WORK TASK
How many lines of the entries below include the word "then"? Answer with the number alone.
==================================================
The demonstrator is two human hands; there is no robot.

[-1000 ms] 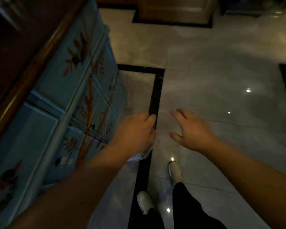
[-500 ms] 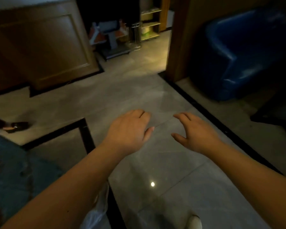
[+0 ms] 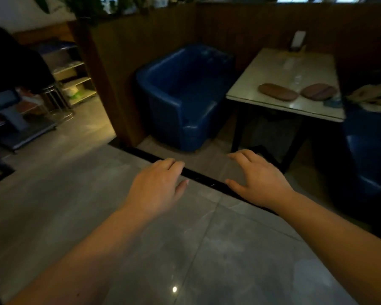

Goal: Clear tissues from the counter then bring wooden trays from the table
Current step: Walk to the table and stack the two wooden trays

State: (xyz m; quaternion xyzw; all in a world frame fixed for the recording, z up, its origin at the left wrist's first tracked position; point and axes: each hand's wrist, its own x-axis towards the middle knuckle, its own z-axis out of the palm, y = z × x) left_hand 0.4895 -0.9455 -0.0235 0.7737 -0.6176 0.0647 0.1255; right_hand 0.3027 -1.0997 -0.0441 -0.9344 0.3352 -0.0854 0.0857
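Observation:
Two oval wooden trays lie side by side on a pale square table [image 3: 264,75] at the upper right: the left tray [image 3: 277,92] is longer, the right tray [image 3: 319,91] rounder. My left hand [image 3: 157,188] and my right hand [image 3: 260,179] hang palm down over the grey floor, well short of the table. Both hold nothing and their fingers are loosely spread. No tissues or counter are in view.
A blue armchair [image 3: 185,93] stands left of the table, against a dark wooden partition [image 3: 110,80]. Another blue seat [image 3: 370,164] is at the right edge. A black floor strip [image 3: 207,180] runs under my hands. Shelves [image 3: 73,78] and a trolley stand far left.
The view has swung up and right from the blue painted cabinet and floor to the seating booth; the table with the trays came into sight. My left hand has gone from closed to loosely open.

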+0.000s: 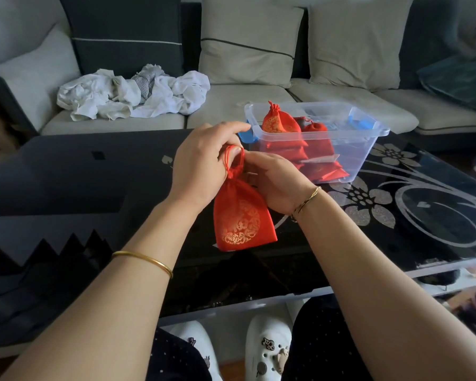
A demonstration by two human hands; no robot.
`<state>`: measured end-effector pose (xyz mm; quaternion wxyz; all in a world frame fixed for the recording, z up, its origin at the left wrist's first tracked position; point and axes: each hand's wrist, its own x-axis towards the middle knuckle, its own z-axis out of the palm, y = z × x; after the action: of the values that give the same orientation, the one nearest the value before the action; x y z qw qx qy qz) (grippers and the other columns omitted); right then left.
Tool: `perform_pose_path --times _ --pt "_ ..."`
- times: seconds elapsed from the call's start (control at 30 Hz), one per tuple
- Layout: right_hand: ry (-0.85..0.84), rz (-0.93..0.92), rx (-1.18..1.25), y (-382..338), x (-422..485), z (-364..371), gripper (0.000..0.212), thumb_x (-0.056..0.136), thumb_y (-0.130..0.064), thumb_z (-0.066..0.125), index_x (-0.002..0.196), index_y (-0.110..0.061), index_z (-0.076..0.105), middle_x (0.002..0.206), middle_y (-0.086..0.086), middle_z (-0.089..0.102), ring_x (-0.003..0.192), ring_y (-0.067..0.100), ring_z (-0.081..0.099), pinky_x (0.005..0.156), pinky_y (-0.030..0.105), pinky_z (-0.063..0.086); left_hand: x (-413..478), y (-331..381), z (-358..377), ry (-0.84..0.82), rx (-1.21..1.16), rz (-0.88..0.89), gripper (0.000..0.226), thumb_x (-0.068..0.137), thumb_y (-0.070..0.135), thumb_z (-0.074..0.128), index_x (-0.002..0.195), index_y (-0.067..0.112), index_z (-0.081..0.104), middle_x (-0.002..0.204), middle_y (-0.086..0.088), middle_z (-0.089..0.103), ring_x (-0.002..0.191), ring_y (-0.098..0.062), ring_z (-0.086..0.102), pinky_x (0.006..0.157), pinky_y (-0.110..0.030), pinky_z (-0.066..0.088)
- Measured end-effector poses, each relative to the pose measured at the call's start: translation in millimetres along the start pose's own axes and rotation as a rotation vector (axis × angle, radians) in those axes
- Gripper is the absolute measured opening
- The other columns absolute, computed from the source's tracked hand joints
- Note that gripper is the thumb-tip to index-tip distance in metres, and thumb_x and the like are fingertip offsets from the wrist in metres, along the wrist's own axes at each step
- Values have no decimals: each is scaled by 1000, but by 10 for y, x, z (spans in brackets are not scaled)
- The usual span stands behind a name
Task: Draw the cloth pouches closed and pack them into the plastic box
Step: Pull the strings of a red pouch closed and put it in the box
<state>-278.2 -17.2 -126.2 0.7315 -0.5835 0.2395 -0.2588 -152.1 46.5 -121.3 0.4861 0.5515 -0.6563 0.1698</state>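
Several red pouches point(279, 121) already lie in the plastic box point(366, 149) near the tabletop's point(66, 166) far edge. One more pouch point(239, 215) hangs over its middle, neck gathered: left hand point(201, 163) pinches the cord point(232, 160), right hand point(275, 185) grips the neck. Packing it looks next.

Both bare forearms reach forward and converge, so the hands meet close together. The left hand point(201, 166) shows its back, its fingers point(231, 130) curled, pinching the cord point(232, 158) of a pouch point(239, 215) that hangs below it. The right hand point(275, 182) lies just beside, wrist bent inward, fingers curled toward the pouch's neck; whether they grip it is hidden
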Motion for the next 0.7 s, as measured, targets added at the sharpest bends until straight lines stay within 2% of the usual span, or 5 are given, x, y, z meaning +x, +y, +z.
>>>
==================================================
RESULT OF THIS EXERCISE
2